What is expected = Read through the material below and copy each line in which the word "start" occurs.

::::::

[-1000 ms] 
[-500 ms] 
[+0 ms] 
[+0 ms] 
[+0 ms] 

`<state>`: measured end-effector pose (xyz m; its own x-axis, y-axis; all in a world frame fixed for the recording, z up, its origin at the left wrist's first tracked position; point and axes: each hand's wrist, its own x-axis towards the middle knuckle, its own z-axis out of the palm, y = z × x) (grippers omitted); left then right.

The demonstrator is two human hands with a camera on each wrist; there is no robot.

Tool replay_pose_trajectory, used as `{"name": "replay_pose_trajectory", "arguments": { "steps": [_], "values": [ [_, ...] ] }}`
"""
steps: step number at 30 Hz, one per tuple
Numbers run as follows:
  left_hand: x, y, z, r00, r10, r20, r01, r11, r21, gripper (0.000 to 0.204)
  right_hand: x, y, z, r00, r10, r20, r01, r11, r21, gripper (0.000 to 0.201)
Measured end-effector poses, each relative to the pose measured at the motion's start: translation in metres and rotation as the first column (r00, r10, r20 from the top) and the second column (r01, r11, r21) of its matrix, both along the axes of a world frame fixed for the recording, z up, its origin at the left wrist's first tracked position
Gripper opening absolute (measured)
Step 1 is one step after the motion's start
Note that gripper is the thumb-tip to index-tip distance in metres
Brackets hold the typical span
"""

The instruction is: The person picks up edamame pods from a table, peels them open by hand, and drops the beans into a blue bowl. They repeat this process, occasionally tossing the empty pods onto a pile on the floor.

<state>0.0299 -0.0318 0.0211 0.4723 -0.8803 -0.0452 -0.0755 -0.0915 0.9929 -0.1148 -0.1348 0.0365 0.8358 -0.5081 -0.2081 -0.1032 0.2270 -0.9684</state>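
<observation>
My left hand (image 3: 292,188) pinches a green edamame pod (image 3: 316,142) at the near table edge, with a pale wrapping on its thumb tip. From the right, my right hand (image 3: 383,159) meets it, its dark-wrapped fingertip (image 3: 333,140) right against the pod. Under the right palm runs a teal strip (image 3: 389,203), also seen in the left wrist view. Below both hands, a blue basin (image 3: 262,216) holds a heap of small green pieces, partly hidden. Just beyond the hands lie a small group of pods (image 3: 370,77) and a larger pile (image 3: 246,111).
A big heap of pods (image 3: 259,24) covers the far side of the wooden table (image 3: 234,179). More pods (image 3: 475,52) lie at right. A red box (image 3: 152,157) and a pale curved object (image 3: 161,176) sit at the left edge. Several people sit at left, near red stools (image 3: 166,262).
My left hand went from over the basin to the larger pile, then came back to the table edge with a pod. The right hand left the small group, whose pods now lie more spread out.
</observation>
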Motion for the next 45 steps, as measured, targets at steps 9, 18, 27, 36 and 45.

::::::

Expected answer =
Measured end-effector poses, each relative to the pose measured at the motion's start: translation in metres and rotation as the first column (r00, r10, r20 from the top) and the second column (r01, r11, r21) of its matrix, both along the axes of a world frame fixed for the recording, z up, its origin at the left wrist's first tracked position
Step 1 is one step after the motion's start

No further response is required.